Measure More Than Reward
Track cumulative reward, regret or baseline comparison when meaningful, action distribution, computation time, memory, failures, and sensitivity to the environment. A single reward curve can hide unstable behavior.
Keep Environments Reproducible
Seed randomness, version environment transitions, record histories, and separate training or planning data from evaluation episodes. Do not let a mutable global random state decide the result silently.
Test The Loop
Test reset, step validation, terminal behavior, reward accounting, action bounds, horizon cutoff, deterministic policies, stochastic seeds, and agent-environment separation with small hand-checkable cases.

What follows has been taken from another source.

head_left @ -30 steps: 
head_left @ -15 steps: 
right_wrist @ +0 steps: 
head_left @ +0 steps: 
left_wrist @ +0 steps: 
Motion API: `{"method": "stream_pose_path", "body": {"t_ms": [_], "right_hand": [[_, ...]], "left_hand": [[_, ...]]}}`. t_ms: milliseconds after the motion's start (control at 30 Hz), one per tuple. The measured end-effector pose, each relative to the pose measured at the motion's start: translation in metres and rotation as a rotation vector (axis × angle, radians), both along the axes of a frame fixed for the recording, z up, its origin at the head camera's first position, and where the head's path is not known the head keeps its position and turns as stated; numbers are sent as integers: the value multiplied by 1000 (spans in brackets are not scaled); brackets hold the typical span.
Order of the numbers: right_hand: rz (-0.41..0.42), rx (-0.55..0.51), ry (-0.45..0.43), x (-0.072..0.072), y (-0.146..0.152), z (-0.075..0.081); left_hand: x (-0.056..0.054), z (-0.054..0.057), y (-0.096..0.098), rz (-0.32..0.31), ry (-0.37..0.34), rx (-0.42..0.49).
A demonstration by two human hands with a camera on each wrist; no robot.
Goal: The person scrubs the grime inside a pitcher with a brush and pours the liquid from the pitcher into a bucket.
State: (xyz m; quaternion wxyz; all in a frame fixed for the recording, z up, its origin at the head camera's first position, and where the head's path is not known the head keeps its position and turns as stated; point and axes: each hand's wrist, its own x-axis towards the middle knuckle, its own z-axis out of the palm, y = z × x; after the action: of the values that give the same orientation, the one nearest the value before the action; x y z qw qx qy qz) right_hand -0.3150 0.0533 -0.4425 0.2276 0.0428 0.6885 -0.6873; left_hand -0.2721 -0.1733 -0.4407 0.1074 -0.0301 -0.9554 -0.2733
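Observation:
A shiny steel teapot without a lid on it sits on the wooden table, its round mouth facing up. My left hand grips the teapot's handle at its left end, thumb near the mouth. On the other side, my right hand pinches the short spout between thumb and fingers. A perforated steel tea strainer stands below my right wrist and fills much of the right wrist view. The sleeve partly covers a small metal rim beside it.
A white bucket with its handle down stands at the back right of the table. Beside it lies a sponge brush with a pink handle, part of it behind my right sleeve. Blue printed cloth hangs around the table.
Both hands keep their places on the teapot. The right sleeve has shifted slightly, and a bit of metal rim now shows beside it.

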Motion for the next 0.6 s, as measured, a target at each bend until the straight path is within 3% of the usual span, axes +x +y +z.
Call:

Use the AIXI overview for the theoretical context and the Gymnasium environment API for practical agent-environment interfaces. Related Python Pool references include tests and history sequences.
For related agent experiments, compare environment tests, history sequences, and state mappings before evaluating an AIXI-inspired policy.
For the authoritative API and current behavior, consult the AIXI research paper.
Frequently Asked Questions
What is AIXI?
AIXI is a theoretical model of an agent that combines sequential decision-making with an idealized search over environments; it is not a practical algorithm that can be computed exactly.
Can I implement AIXI exactly in Python?
No practical implementation can perform the unbounded universal search and planning described by the ideal model, so experiments must use explicit approximations and resource bounds.
What should an AIXI-inspired experiment define?
Define observations, actions, rewards, history representation, environment dynamics, planning horizon, model class, computation budget, and evaluation metrics.
How do I make agent experiments reproducible?
Seed stochastic components, version the environment and policy, record action and reward histories, fix budgets, and test the environment independently from the agent.